大谷翔平選手 投手登板の翌日に13号アーチ 投打で頂点を追う 野球史の異端児が再び証明した唯一無二の価値

2026.6.12

【©️Los Angeles Dodgers 】

ドジャースの大谷翔平選手が11日(日本時間12日)、敵地で行われたパイレーツ戦に「1番・指名打者」で先発出場し、2試合連続となる今季13号本塁打を放った。

前日に投手としてマウンドに上がった直後の一戦で再び豪快なアーチを描く。
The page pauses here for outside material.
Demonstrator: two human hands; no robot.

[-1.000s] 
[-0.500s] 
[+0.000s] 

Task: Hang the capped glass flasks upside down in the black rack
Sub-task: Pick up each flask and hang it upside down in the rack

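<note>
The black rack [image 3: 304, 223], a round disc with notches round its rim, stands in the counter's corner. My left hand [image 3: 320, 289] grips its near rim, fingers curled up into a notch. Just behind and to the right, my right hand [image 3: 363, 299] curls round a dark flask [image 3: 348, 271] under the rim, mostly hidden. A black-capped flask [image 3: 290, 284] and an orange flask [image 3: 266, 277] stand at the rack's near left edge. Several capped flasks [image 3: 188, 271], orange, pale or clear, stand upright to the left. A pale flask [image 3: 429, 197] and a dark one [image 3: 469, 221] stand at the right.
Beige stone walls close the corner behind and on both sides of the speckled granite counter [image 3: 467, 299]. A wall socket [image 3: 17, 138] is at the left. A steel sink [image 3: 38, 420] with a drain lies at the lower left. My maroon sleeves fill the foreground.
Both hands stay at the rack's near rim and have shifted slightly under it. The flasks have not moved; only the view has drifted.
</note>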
現代野球において投手と打者は完全な専門職として分業化されているが、その常識を軽々と飛び越える大谷選手の存在は、もはや一人のスター選手という枠を超え、競技そのものの歴史を書き換える領域に達している。


 

▪️登板翌日に本塁打 常識では説明できない二刀流の衝撃

前日の試合では「1番・投手」として出場し、投手として好投を見せながら9回には12号2ランを放った大谷選手。その余韻も冷めやらぬ翌日、再び主役となった。
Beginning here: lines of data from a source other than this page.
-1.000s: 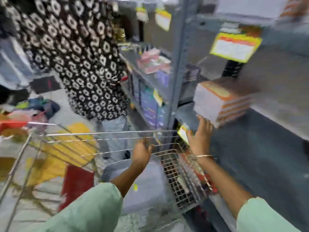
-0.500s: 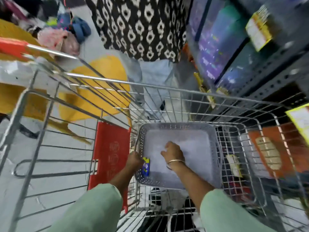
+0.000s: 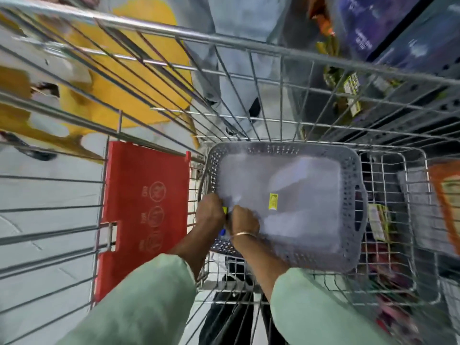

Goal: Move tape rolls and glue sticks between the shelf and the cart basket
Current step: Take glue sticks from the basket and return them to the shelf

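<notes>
Grey basket (image 3: 353,170) in wire cart (image 3: 249,46).

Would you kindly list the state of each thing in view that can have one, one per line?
Grey basket: upright in the cart, nearly empty, only a yellow sticker on its floor.
Left hand: closed on a small blue-and-yellow item at the basket's near-left corner.
Right hand: beside the left, fingers bent at the same item; grip unclear.
Red flap: folded flat against the cart.

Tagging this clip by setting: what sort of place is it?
Most likely a shop aisle. A wire shopping cart holds a grey plastic basket, beside shelves stocked with packaged goods and yellow price tags.
</notes>
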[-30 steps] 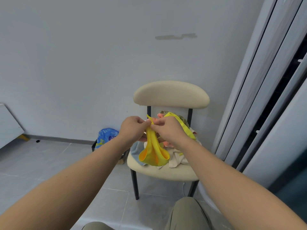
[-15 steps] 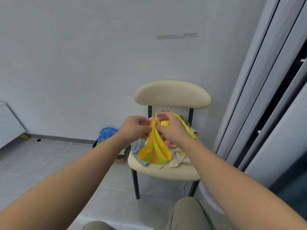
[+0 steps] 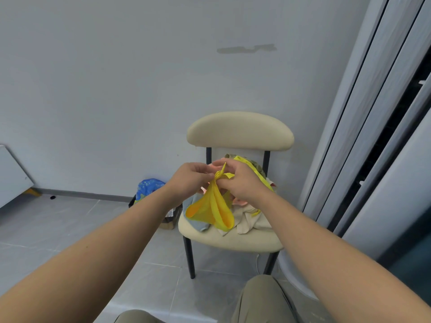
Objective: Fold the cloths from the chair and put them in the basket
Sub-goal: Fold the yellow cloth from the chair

0-0で迎えた3回の第2打席。パイレーツのミッチ・ケラー投手が投じた低めのスイーパーに対し、体勢を崩されながらも強引にバットを振り抜くと、打球は右翼スタンド方向へ一直線に伸びた。

打球速度107.7マイル(約173キロ)、飛距離391フィート(約119メートル)の打球は右翼手の頭上を越える先制ソロ本塁打。崩されたスイングから長打を生み出す異次元の対応力に、敵地ピッツバーグの観客からもどよめきが広がった。

 

▪️投手でも打者でも超一流 歴史的シーズンを更新

大谷選手は試合前時点で打者として打率.299、12本塁打、39打点、OPS.940を記録。一方で投手としても11試合に登板し、6勝2敗、防御率1.06という圧巻の数字を残している。
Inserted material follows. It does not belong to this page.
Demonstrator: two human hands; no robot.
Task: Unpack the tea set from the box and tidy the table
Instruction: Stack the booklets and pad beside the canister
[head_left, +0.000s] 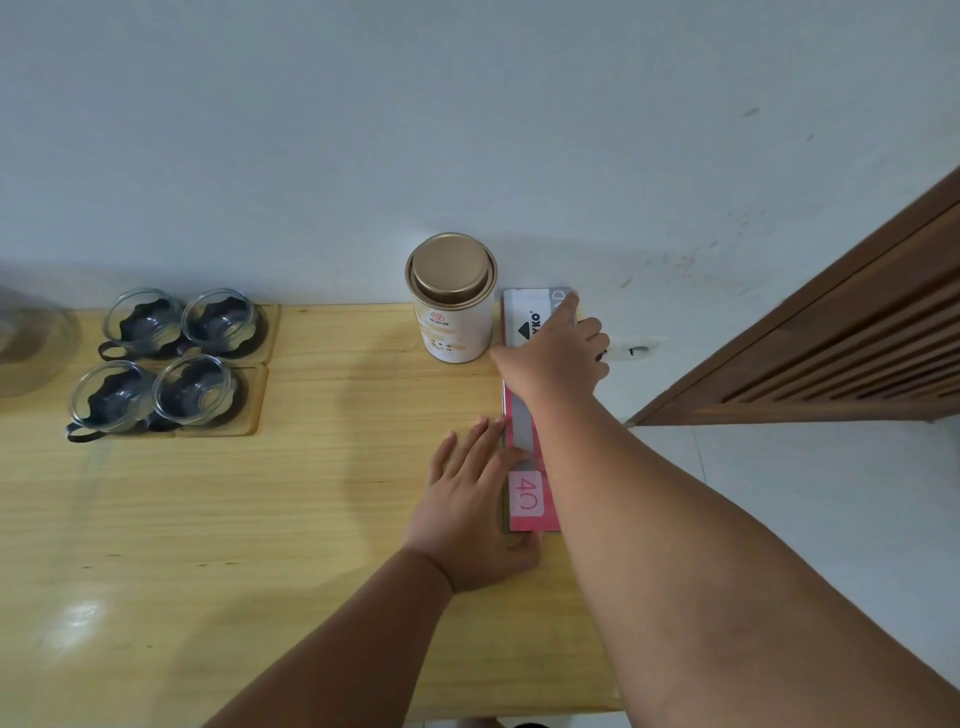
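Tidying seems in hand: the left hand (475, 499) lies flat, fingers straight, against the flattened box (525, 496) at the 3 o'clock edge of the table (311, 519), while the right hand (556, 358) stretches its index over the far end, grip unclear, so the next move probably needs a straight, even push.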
本来であれば、どちらか一方だけでもMVP級の成績だ。

しかし大谷選手は、その両方を同時に実現している。

メジャーリーグの長い歴史においても、投打双方でリーグ最高水準の数字を維持した選手は極めて少ない。ベーブ・ルース以来と称される二刀流の挑戦は、もはや単なる話題性ではなく、競技レベルそのものを押し上げる歴史的な挑戦となっている。

 

▪️6月男が本領発揮 節目の記録も視界に

大谷選手は例年6月に爆発的な成績を残しており、2021年、2023年には月間MVPを獲得。昨季までの6月通算62本塁打は自身の月別最多記録となっている。

今回の13号でメジャー通算300本塁打まで残り8本、日米通算350本塁打まで残り9本に迫った。投手として勝利を積み重ねながら、打者としても歴史的な節目へ近づく姿は、まさに前人未到の領域だ。